### Aim of the exercise
All lines with the word "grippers" are to be found and copied from the listing.
[Information shown — start]
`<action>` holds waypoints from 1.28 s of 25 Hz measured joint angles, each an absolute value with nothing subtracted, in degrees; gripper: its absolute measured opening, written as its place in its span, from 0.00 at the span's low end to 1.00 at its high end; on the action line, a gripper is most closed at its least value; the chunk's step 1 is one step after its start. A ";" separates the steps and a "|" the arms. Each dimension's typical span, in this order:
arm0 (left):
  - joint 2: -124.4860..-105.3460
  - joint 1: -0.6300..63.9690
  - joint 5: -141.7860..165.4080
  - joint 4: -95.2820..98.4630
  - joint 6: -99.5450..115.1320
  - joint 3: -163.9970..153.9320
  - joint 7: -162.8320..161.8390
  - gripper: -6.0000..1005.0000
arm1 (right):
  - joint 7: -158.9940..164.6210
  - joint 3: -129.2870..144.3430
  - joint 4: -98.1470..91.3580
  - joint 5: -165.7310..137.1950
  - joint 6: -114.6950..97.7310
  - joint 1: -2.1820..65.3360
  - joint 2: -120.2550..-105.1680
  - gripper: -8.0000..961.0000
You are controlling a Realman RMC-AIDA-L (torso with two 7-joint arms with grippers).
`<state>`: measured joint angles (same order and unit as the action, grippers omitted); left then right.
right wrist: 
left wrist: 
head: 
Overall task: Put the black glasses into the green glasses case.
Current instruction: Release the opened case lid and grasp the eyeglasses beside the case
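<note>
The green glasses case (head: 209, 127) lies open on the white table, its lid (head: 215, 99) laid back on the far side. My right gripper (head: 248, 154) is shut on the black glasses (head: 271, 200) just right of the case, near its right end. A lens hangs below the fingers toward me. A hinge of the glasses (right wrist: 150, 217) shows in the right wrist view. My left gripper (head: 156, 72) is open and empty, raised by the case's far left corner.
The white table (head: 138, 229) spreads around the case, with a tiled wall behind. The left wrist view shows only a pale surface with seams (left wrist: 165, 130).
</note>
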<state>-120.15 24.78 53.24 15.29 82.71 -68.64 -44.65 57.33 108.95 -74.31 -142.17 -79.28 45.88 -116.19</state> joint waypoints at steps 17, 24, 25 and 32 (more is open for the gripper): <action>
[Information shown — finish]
### Solution
You are controlling a Realman RMC-AIDA-L (torso with two 7-joint arms with grippers).
`<state>`: measured joint angles (same order and unit as the action, grippers omitted); left then right.

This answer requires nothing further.